A Diminished Outlook

Marshall, the former autoworker, has an associate's degree in electronic engineering and is less encouraged.

He remembers a comfortable life in Michigan, where he worked in automotive testing, owned a brick ranch-style home, made up to $50,000 a year and played in softball leagues.

Companies he worked for started losing contracts a few years ago, and eventually the work dried up, he says. He sold his house and moved into an apartment, but by 2007 he couldn't pay the rent.

He came to Florida in August, thinking the job market was better. But he couldn't pay the rent here, either.

At Pinellas Hope, Marshall searches online job sites or takes the bus to apply for work at McDonald's, factories and Wal-Mart. He gets $45 a week selling his blood plasma.

"I have my rÈsumÈ online. I go door to door. I make phone calls," he says. "I have not received one phone call, one e-mail.

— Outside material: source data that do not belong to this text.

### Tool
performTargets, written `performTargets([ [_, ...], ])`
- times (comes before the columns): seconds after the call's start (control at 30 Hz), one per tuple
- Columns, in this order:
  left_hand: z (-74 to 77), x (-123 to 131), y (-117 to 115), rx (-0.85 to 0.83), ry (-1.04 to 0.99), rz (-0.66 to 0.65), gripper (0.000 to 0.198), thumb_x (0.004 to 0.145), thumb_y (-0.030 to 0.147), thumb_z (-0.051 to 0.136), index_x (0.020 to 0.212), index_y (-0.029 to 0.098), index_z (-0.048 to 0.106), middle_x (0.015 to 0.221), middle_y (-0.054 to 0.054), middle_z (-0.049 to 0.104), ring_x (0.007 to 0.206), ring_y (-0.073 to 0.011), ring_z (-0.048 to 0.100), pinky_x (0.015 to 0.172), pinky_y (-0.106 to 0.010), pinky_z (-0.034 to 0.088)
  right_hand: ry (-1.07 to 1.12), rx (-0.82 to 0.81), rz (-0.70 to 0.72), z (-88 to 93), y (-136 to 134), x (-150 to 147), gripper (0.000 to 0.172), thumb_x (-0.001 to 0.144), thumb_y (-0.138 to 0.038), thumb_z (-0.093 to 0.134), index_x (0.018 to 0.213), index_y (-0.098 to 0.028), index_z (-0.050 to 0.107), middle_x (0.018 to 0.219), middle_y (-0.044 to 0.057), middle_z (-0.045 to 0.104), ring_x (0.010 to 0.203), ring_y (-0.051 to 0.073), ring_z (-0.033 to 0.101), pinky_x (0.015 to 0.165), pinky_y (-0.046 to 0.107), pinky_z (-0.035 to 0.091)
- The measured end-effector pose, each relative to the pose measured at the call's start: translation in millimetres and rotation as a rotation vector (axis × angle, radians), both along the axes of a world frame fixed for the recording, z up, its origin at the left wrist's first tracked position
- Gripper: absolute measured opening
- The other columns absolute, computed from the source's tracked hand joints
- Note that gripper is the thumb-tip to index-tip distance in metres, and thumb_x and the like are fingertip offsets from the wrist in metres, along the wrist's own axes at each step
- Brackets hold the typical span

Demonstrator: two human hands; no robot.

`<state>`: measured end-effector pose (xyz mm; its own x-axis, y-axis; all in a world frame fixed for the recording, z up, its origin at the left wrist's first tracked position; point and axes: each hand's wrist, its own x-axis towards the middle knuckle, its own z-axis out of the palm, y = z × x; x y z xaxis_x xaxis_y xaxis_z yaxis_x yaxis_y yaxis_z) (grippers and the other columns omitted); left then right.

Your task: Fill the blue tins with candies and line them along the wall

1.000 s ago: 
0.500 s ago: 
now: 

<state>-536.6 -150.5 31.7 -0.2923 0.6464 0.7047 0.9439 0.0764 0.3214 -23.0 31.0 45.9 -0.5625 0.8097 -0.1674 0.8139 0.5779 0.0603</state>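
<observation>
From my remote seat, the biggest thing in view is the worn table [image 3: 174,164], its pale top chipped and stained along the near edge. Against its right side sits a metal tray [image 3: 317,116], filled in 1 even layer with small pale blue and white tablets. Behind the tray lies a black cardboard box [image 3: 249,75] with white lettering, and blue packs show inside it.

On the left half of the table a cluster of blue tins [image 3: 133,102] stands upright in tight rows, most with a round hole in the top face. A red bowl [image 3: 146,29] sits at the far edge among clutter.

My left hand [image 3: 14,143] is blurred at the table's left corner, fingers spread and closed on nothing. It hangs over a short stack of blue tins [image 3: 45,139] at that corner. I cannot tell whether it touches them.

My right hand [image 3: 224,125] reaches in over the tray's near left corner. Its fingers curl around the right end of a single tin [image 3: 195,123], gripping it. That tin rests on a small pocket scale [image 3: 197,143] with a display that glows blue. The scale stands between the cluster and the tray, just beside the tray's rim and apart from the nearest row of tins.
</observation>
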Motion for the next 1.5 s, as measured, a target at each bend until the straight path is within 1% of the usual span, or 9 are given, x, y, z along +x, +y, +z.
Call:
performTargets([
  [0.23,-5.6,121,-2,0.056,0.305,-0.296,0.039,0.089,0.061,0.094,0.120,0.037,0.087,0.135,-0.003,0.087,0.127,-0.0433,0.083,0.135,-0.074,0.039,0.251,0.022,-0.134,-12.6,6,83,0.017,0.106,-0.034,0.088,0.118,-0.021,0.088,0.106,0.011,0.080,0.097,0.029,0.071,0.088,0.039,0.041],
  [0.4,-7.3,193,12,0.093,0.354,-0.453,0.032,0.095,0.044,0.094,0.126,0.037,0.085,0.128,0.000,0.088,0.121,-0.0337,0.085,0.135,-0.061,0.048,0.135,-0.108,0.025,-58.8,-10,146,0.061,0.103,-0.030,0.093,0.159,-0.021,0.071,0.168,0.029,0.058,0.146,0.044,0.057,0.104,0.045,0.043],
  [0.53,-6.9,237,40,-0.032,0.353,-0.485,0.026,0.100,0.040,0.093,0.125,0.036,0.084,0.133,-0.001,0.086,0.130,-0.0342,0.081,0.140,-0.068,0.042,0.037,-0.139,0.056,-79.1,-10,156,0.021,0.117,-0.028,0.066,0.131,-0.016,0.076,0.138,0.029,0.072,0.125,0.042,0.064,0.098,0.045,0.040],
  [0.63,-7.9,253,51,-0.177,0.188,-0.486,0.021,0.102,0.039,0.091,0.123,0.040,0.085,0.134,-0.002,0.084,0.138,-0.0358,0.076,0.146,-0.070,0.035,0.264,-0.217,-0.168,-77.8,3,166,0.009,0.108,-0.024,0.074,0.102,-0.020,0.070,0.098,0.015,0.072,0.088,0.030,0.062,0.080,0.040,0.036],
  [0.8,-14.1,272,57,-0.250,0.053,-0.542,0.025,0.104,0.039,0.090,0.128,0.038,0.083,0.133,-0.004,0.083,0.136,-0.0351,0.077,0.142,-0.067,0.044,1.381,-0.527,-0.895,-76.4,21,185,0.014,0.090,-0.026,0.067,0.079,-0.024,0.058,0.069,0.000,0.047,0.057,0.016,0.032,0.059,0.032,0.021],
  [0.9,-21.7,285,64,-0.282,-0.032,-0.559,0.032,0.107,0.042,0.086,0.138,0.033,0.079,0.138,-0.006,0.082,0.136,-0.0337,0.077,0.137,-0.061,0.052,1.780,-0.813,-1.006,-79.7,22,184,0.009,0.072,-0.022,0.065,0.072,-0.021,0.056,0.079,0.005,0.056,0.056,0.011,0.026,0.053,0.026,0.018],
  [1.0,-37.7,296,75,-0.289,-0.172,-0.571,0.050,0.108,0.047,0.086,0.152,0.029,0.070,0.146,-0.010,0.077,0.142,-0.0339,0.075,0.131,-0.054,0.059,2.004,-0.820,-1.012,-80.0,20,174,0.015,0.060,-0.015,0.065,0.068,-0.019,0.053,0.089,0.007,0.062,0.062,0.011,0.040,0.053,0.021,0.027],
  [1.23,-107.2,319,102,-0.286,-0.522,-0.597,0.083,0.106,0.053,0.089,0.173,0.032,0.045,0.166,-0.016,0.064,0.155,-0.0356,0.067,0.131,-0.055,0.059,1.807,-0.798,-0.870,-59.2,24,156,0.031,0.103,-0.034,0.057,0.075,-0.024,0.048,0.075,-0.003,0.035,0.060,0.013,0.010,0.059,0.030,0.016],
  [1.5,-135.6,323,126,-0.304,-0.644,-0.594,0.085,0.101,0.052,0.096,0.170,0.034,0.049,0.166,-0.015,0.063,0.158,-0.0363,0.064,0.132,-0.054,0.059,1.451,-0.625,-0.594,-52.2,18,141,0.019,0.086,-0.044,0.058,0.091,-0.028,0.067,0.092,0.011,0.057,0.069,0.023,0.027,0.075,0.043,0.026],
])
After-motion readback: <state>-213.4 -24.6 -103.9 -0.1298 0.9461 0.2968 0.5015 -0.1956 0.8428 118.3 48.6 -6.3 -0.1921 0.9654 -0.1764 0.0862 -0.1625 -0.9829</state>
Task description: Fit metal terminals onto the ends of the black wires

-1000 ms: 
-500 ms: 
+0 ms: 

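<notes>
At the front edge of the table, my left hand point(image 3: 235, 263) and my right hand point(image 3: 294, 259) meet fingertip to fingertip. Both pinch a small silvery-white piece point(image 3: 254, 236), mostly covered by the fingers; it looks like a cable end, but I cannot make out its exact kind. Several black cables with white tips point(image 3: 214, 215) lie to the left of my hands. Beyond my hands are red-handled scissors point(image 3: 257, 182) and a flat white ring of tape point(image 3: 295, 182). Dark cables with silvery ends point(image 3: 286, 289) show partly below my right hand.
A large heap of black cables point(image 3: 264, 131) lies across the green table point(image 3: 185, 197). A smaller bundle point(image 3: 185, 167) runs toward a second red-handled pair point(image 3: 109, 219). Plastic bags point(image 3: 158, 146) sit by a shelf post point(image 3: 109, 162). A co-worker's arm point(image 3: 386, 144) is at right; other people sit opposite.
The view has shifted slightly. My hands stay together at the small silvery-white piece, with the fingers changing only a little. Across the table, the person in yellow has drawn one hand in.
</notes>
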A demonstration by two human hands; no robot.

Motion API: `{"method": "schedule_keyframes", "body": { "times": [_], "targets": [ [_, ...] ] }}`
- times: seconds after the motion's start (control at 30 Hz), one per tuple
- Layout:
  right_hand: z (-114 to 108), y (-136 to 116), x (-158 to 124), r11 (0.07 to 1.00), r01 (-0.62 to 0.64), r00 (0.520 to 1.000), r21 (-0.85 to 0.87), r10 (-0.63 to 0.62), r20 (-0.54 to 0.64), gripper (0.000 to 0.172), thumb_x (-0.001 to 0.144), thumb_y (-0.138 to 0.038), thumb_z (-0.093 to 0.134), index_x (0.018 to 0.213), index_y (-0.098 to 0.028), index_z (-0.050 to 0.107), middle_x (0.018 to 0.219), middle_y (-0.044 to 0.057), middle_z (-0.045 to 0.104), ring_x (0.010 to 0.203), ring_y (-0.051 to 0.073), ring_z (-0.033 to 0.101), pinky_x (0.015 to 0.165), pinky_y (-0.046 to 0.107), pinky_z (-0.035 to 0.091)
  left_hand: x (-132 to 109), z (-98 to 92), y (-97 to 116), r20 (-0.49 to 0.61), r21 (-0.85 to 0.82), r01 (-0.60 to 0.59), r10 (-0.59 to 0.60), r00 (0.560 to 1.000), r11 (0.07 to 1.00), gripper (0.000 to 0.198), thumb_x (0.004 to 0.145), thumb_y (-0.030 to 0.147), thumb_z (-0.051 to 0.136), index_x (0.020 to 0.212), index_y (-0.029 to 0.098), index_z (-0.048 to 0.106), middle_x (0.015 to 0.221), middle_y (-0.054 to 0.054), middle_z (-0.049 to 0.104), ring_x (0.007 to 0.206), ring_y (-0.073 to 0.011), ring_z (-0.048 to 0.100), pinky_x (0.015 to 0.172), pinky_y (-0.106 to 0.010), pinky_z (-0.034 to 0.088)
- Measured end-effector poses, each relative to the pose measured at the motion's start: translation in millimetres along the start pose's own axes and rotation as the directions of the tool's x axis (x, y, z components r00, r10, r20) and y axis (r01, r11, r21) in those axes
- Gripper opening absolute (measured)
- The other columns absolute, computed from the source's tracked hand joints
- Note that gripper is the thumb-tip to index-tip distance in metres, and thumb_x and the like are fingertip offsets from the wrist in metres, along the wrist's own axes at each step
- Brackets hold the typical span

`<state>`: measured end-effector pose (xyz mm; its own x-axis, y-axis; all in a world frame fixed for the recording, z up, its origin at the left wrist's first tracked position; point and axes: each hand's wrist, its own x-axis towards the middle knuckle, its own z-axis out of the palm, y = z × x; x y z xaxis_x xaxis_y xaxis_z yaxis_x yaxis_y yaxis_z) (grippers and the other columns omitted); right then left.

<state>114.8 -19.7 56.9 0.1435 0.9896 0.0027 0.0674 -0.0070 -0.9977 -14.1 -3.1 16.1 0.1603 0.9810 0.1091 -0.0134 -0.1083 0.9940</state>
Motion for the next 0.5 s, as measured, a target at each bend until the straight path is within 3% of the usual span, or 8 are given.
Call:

I thought with my experience and my degree, it wouldn't be this difficult."

Marshall feels ill at ease in the camp and has trouble sleeping, and not just because of the armadillos that burrow under his tent. "I'm scared," he says. "If I can't find a job, where do I go next?"

At this point, he has lowered his expectations. "I don't expect ever to make $50,000 a year working in the auto industry, but just enough to survive, have my own place, buy my own food, my own clothes," he says. "What every American would expect."